Consider the following: Copyright allows businesses and individuals to license out other people’s creative work. Your favorite musician writes and records a new song, which you can then include in your videos.

It’s almost like a technique for helping creatives co-operate and use each other’s work to improve their own.

It goes without saying, since you did not compose the songs that you intend to use in your video, you cannot claim any ownership of them. If you wish to utilize copyrighted music on YouTube, you must first obtain permission from the original creator.

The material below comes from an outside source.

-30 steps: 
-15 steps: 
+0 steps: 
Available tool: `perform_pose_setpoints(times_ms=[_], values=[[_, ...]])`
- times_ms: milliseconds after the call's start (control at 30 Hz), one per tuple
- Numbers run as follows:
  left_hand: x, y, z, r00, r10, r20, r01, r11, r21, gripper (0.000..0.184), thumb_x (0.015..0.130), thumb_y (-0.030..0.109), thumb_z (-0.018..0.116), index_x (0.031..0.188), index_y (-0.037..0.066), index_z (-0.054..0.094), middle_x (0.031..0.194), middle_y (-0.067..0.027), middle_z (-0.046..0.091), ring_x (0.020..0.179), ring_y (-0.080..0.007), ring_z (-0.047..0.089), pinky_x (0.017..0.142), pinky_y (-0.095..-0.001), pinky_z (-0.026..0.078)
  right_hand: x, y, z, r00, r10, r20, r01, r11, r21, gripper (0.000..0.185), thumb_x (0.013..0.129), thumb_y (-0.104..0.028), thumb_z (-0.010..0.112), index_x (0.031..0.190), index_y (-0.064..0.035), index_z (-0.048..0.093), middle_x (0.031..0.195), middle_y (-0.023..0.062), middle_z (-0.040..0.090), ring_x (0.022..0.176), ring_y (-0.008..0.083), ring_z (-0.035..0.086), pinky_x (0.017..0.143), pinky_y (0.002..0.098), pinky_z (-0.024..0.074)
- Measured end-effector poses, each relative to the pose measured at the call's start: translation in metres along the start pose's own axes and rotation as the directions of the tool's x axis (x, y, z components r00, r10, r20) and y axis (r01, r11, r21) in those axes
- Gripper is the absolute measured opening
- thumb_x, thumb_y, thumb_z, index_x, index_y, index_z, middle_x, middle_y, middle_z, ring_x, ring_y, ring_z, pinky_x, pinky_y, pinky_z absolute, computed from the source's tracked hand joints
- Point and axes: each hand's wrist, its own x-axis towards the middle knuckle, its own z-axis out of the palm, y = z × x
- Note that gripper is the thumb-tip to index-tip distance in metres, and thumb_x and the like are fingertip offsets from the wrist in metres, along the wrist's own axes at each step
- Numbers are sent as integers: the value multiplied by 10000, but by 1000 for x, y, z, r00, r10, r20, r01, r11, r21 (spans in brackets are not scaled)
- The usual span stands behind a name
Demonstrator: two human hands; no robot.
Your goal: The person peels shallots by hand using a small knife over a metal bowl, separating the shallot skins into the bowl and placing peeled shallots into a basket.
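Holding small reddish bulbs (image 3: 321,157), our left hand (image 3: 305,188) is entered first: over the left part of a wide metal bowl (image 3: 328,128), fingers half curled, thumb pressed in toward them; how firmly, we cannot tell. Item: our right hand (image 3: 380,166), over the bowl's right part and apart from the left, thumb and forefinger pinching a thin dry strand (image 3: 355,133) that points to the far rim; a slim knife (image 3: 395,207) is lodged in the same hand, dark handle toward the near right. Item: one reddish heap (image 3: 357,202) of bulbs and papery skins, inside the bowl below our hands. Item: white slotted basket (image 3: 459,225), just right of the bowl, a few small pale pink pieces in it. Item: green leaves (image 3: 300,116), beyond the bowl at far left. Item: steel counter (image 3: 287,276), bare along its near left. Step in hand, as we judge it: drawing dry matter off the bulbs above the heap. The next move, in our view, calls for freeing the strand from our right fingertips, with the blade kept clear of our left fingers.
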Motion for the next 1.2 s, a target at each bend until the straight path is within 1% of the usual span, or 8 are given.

YouTube’s copyright regulations ensure that creators are correctly compensated whenever their work is used. This is where YouTube’s music policy comes into the picture. The two components of YouTube’s copyright system function in tandem, monitoring video uploads for copyright violation and offering a venue for producers to file their own copyright claims.


To get a fair idea of the terms and conditions encompassed in YouTube’s copyright policy, we suggest that you go through the “YouTube Copyright and Fair Use Policies.”

Types of Copyrighted Music on YouTube

More then 90% of the music that exists is copyrighted. With copyright legal owners of a music gain protection against infringement and get recognized as the creator/composer in most cases. That owner may be totally fine with you using their work for your personal YouTube videos.

In most cases, content creators need background music for YouTube videos, and this is where the importance of copyrighted music comes into play.

Given below are some examples of the categories of copyrighted music on YouTube that can be used legally:

1. Creative Commons Licensed Music

Several music composers make their work available under the Creative Commons license of YouTube.

You are free to utilize Creative Commons music. Nevertheless, depending on the licensing terms, you may be required to acknowledge the creator or use the music exclusively in non-monetized videos.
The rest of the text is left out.